We are proud to present this short documentary about the women’s movement in Iran, directed by Jeff Kaufman and produced by Marcia Ross.
Kaufman had this to say about the film:
On International Women’s Day 2013, Iranian attorney Nasrin Sotoudeh addressed a meeting in Tehran and spoke about the “common female experience” that links women’s rights activists in her country over many decades of struggle. That experience has been shared by women all over the world.
This documentary starts with a woman being executed for demanding equality in Iran in 1852, which was just a few years after the Seneca Falls Convention in the United States.
The parallels and lessons between our countries continues today.
Producer Marcia Ross and I have had the privilege of getting to know a number of the women in this film. We feel it is important to bring attention to them and their cause, especially as many languish in prison or exile.
Through gains and losses and remarkable resilience, these women have refused to give up or be silenced. As Nasrin’s friend, colleague, and now fellow political prisoner Narges Mohammadi said, “To achieve human rights, it is necessary to achieve women’s rights.”
For some context, Pardis Mahdavi, PhD—director of Arizona State University’s School of Social Transformation—breaks down the history of Iranian feminism in a January 2020 post on msmagazine.com:
Women have long been at the forefront of pushing for social change in Iran.
From women’s frontline participation in the Constitutional (Mashrouteh) Revolution in 1905-1911, to women’s support of Prime Minister Mohammad Mossadegh in the early 1950s, to women’s emphatic castigation of Iran’s Shah which led to the Iranian Revolution of 1979.
But in the years following the revolution of 1979, a new generation has come of age. Since the late 1990s, young women and men have been actively organizing through overtly feminist frameworks.
Many feminist leaders have paid a huge price for their bravery, as the Iranian government has cracked down on feminist leaders with violence and imprisonment.
One of the women featured in the video, Sotoudeh is now serving a decades-long sentence in Evin Prison. Released alongside Kaufman’s documentary was a statement from Sotoudeh, written from prison. Here’s an excerpt:
Currently, I am in the women’s ward which consists of three rooms and forty inmates. Most have been arrested for political reasons. The occupants of Evin Prison’s women’s ward are human right activists, women’s rights activists, civil and environmental activists, religious minorities and mystics, members of labor movements, and individuals with dual citizenship who are accused of spying.

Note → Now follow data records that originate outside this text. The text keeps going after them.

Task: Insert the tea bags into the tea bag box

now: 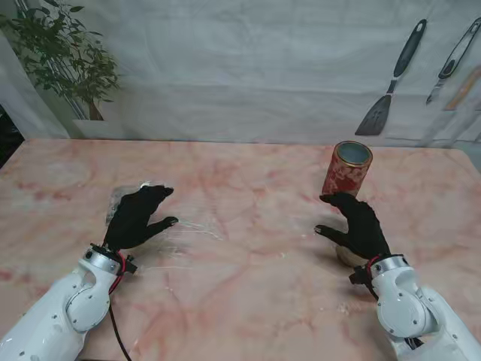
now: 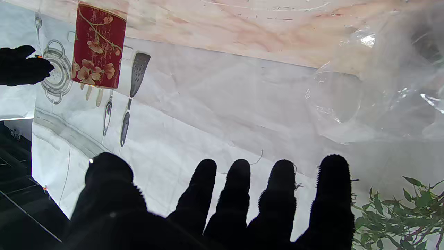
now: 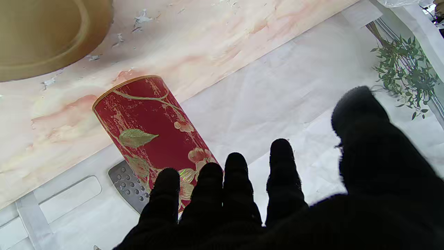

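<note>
Tea bag box (image 1: 347, 169) stands upright on the pink marble desk (image 1: 255, 301), a red floral cylinder with its long axis vertical and its open mouth facing up, at about two o'clock from the desk's middle. Right hand (image 1: 359, 224) hovers just nearer to me than the box, fingers spread, grasping nothing; a round gold lid (image 3: 45, 34) lies under it. Left hand (image 1: 137, 216), at nine o'clock, rests spread and released on a clear plastic bag (image 1: 176, 229). No tea bags can be made out.
</note>
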`<state>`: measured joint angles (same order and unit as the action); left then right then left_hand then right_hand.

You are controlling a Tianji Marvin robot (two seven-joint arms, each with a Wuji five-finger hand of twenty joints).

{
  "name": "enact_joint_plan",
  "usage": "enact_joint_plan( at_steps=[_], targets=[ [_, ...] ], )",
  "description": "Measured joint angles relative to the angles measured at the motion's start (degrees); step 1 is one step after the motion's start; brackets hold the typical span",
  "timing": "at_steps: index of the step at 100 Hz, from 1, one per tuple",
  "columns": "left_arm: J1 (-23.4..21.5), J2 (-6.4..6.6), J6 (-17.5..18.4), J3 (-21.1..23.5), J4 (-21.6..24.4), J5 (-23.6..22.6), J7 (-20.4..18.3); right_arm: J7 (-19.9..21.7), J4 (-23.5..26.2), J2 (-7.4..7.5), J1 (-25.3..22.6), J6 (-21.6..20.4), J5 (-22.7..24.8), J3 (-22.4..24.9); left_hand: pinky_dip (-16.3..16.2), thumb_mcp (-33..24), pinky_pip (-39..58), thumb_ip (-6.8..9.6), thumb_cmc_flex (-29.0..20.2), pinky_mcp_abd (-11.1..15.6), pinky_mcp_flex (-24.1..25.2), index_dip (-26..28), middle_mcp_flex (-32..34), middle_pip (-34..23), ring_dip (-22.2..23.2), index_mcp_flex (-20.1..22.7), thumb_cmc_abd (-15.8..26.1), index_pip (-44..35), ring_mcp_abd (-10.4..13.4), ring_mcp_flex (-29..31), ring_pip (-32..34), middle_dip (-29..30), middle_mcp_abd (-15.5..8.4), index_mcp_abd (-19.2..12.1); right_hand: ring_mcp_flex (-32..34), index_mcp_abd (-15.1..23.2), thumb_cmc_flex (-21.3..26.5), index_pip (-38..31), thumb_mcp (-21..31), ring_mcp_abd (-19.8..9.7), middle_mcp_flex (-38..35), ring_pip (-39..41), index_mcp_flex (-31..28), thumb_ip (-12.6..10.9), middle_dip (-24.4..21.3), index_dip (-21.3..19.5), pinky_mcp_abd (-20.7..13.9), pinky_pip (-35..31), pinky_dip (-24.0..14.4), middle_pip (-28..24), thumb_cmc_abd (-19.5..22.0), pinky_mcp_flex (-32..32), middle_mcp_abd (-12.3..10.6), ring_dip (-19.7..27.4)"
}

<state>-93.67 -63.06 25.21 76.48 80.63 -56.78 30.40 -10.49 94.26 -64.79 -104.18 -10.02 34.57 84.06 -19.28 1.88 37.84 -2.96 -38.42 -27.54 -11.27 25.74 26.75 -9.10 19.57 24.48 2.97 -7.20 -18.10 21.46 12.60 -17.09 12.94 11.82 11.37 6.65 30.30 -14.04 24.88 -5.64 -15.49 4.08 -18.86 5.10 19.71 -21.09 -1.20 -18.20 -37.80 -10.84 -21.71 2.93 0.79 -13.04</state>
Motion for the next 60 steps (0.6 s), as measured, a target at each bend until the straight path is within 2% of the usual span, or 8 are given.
enact_joint_plan(
  at_steps=[60],
  targets=[
    [-0.4,0.06,0.1,0.0,0.4,-0.1,-0.2,0.2,-0.1,0.07,0.2,0.2,0.2,-0.2,0.0,0.0,0.0,0.00,0.0,0.0,0.0,0.0,0.0,0.0,0.0,0.0,0.0,0.0,0.0,0.0,0.0,0.0,0.0,0.0,0.0,0.0,0.0,0.4,0.0,0.0,0.0,0.0,0.0,0.0,0.0,0.0,0.0,0.0,0.0,0.0,0.0,0.0,0.0,0.0]
  ],
)
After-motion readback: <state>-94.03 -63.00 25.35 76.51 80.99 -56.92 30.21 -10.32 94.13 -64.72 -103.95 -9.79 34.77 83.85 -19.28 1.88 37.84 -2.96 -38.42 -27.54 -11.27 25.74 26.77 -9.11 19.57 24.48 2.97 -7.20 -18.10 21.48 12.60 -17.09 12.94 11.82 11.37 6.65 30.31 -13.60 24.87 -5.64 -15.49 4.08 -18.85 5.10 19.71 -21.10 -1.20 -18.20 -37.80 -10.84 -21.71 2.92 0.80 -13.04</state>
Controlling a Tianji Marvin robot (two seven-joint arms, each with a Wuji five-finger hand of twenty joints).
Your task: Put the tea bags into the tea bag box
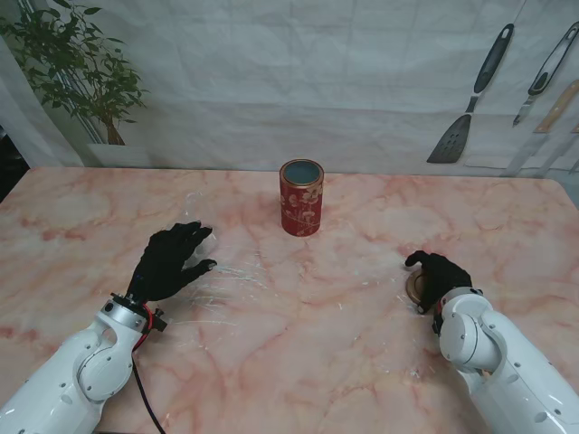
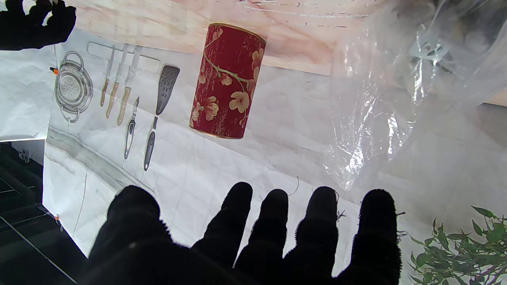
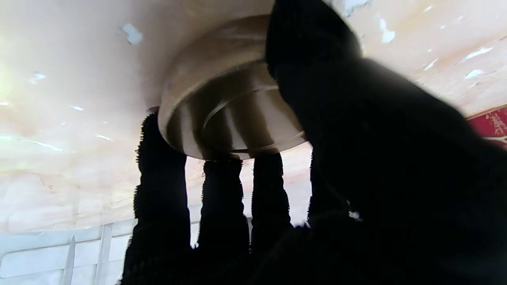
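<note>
Where the pink-veined marble table (image 1: 344, 362) runs back to a white printed backdrop (image 1: 362, 81) showing a spatula (image 1: 470, 95) and other kitchen tools, a potted plant (image 1: 77, 68) stands at the far left corner. The red floral tea bag box (image 1: 301, 197) stands upright near the table's middle, farther from me than both hands, its top open; what is inside cannot be made out. A clear plastic bag (image 1: 226, 271) lies flat just right of the left hand (image 1: 170, 260), whose fingers (image 2: 273, 225) are spread wide and hold nothing. The right hand (image 1: 441, 278) rests over a round gold lid (image 1: 416, 287) on the table, thumb and fingers closed around its rim.
</note>
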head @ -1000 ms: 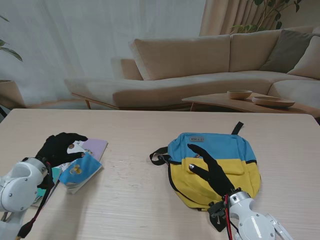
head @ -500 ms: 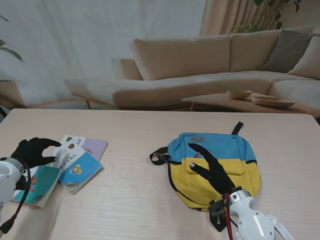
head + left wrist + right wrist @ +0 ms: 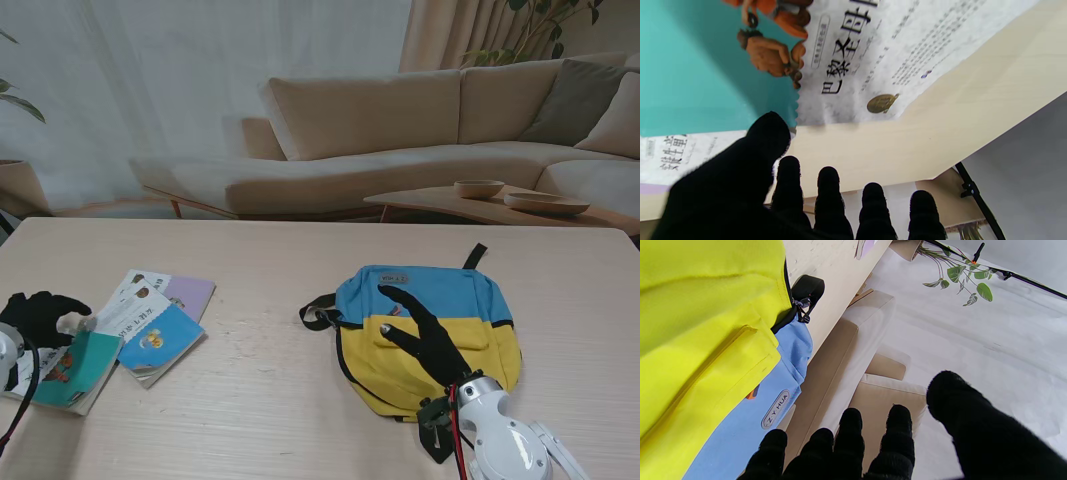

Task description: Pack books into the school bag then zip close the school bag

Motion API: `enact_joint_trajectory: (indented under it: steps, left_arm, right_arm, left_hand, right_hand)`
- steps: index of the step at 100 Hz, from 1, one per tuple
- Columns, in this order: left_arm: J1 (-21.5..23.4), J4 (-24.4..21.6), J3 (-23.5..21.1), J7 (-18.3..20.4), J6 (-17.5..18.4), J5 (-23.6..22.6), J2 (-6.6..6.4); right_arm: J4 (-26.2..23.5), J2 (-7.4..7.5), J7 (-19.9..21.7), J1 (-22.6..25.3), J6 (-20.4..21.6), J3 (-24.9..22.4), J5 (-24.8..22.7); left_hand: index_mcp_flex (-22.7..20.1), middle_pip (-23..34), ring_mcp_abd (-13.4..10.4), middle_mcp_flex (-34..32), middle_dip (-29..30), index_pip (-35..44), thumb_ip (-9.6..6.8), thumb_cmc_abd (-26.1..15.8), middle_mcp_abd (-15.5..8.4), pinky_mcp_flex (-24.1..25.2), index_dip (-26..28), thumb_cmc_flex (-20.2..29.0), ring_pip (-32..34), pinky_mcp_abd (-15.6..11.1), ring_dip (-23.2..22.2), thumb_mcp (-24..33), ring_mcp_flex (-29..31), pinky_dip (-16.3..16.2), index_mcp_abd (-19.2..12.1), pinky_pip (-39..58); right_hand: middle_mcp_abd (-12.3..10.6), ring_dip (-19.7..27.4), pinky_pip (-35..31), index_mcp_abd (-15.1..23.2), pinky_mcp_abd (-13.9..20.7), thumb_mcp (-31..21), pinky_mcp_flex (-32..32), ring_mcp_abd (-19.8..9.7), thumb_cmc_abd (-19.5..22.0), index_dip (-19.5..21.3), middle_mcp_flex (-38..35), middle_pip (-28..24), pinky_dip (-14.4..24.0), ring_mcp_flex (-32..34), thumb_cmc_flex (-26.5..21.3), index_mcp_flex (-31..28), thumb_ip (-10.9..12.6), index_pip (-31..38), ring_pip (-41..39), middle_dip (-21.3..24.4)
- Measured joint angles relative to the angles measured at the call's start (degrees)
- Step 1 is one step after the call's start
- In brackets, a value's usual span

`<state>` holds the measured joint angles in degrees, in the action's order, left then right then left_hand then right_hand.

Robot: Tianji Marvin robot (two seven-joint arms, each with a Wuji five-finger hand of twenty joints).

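School bag [image 3: 428, 337]: I see it lying flat on the table [image 3: 260, 400], right of centre, blue upper panel on the far side and yellow front pocket on the near side; a black strap loop sticks out at its left edge and a short black strap at its far right corner

Bag zip: in my right wrist view a black zipper pull [image 3: 802, 310] sits where the yellow and blue panels meet; I cannot tell whether the main opening is zipped

Right hand [image 3: 425, 335]: black-gloved, hovering over the yellow panel of the bag, fingers straight and spread apart, holding nothing; I cannot tell whether the fingertips touch the fabric

Books: all on the table at the far left side, well apart from the bag, none packed

Teal book [image 3: 72, 368]: nearest to me of the pile, at the left edge, its cover showing orange cartoon figures in my left wrist view

White book [image 3: 135, 312]: with black Chinese print, lying partly over the teal one

Blue book [image 3: 160, 345]: just right of the white one, overlapping it

Lilac book [image 3: 188, 292]: under the others, on the far side

Left hand [image 3: 42, 316]: black-gloved, at the far left beside the pile, fingers loosely curled but apart, gripping nothing; thumb tip [image 3: 768, 133] over the edge of the teal cover, contact unclear
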<state>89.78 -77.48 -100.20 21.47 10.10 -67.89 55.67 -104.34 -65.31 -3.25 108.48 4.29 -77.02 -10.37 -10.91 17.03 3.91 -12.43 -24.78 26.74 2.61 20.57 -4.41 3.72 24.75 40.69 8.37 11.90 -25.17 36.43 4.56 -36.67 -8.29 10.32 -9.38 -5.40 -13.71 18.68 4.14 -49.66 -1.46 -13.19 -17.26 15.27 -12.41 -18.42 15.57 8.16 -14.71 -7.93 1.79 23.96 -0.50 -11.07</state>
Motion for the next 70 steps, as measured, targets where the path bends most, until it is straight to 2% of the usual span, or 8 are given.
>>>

In prison, I sometimes offer limited classes about human rights issues to those who are interested, but mainly, I preoccupy myself with learning and teaching others about truth and reconciliation commissions in other countries.
Iran is a country where violations of women’s rights are systemic. This makes it even more important to honor and commemorate International Women’s Day.
I specifically extend my hand to American citizens. Our governments have been rivals for years, with little regards for us. On this day of March 8, I also ask every Iranian around the world to help us in our pursuit of peace, this fundamental aspect of survival. Happy International Women’s Day.